• ACTION ITEM: Reproduce the data below exactly as written. Pictures do not belong in the copy.

• SUPPLIED DATA:
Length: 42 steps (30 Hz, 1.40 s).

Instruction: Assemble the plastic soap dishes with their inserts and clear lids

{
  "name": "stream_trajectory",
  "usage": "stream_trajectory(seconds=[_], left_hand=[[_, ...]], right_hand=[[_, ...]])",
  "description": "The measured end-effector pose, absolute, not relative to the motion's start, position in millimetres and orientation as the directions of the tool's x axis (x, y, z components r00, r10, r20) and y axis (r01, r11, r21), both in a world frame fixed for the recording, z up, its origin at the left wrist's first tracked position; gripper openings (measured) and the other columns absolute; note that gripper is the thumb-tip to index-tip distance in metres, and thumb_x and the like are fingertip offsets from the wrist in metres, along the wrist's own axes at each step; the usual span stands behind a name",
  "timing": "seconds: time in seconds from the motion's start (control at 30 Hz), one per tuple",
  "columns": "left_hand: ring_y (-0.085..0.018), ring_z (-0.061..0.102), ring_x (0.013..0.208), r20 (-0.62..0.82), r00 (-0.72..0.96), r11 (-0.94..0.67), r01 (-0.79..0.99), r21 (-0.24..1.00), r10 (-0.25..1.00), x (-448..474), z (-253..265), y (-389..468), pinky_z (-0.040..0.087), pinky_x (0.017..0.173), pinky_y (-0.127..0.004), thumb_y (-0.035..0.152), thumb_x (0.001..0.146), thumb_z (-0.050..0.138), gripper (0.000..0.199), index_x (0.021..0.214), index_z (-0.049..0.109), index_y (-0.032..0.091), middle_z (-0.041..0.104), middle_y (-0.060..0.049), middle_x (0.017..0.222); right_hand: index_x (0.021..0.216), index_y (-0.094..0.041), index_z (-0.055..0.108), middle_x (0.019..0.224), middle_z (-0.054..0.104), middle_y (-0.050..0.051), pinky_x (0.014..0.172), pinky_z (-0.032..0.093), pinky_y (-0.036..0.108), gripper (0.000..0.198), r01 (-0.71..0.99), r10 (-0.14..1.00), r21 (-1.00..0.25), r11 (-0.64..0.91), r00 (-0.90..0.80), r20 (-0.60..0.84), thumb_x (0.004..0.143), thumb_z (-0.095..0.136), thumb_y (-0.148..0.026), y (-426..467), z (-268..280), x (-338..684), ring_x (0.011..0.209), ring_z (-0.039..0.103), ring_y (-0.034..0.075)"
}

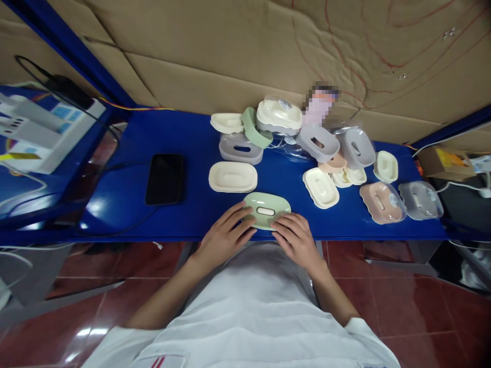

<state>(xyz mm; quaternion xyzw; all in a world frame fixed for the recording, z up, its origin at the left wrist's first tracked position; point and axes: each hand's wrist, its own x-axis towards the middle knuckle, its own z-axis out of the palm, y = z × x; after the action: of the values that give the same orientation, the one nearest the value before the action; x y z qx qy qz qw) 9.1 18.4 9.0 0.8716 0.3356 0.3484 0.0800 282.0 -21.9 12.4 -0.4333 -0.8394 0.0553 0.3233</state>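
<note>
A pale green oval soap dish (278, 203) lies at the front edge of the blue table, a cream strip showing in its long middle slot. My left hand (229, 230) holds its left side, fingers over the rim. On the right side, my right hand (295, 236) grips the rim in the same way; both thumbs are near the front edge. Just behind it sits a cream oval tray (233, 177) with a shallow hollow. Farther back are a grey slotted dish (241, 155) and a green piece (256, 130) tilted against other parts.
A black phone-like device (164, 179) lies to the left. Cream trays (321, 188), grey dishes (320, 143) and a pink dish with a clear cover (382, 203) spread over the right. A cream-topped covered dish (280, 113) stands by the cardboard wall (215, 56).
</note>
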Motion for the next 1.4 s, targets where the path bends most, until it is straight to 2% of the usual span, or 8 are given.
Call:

• RESPONSE AREA:
Length: 42 steps (30 Hz, 1.40 s).

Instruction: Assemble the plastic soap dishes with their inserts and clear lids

{
  "name": "stream_trajectory",
  "usage": "stream_trajectory(seconds=[_], left_hand=[[_, ...]], right_hand=[[_, ...]])",
  "description": "The measured end-effector pose, absolute, not relative to the motion's start, position in millimetres and orientation as the directions of the tool's x axis (x, y, z components r00, r10, r20) and y axis (r01, r11, r21), both in a world frame fixed for the recording, z up, its origin at the left wrist's first tracked position; gripper openings (measured) and the other columns absolute; note that gripper is the thumb-tip to index-tip distance in metres, and thumb_x and the like are fingertip offsets from the wrist in metres, along the wrist's own axes at each step; the usual span stands behind a name",
  "timing": "seconds: time in seconds from the motion's start (control at 30 Hz), one per tuple",
  "columns": "left_hand: ring_y (-0.085..0.018), ring_z (-0.061..0.102), ring_x (0.013..0.208), r20 (-0.62..0.82), r00 (-0.72..0.96), r11 (-0.94..0.67), r01 (-0.79..0.99), r21 (-0.24..1.00), r10 (-0.25..1.00), x (-448..474), z (-253..265), y (-389..468), pinky_z (-0.040..0.087), pinky_x (0.017..0.173), pinky_y (-0.127..0.004), thumb_y (-0.035..0.152), thumb_x (0.001..0.146), thumb_z (-0.050..0.138), gripper (0.000..0.199), index_x (0.021..0.214), index_z (-0.049..0.109), index_y (-0.032..0.091), middle_z (-0.041..0.104), middle_y (-0.060..0.049), middle_x (0.017..0.222); right_hand: index_x (0.021..0.216), index_y (-0.094..0.041), index_z (-0.055..0.108), middle_x (0.019..0.224), middle_z (-0.054..0.104), middle_y (-0.050..0.051), pinky_x (0.014..0.172), pinky_z (-0.032..0.093), pinky_y (-0.036..0.108), gripper (0.000..0.198), r01 (-0.71..0.99), r10 (-0.14..1.00), r21 (-1.00..0.25), r11 (-0.64..0.91), r00 (-0.90..0.80), r20 (-0.60..0.84), thumb_x (0.004..0.143), thumb_z (-0.095..0.136), thumb_y (-0.148..0.026), y (-426..467), z (-268..280), x (-338..684), ring_x (0.011..0.209), ring_z (-0.039..0.103), ring_y (-0.034..0.075)"
}


<state>(xyz mm; quaternion xyzw; all in a world frame fixed for the recording, z up, its origin at the left wrist's first tracked position; point and axes: each hand's wrist, its own x-axis towards the middle knuckle, its own z-axis out of the palm, y = z × x; after the action: of the values that give the same orientation, the one nearest the value before the action; x y z qx qy qz qw) 9.1 18.4 9.0 0.8716 0.3356 0.3484 0.0800 282.0 -21.9 12.4 -0.4333 -0.8394 0.0553 0.3233</state>
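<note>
A pale green oval soap dish (278, 203) lies at the front edge of the blue table, a cream strip showing in its long middle slot. My left hand (229, 230) holds its left side, fingers over the rim. On the right side, my right hand (295, 236) grips the rim in the same way; both thumbs are near the front edge. Just behind it sits a cream oval tray (233, 177) with a shallow hollow. Farther back are a grey slotted dish (241, 155) and a green piece (256, 130) tilted against other parts.
A black phone-like device (164, 179) lies to the left. Cream trays (321, 188), grey dishes (320, 143) and a pink dish with a clear cover (382, 203) spread over the right. A cream-topped covered dish (280, 113) stands by the cardboard wall (215, 56).
</note>
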Motion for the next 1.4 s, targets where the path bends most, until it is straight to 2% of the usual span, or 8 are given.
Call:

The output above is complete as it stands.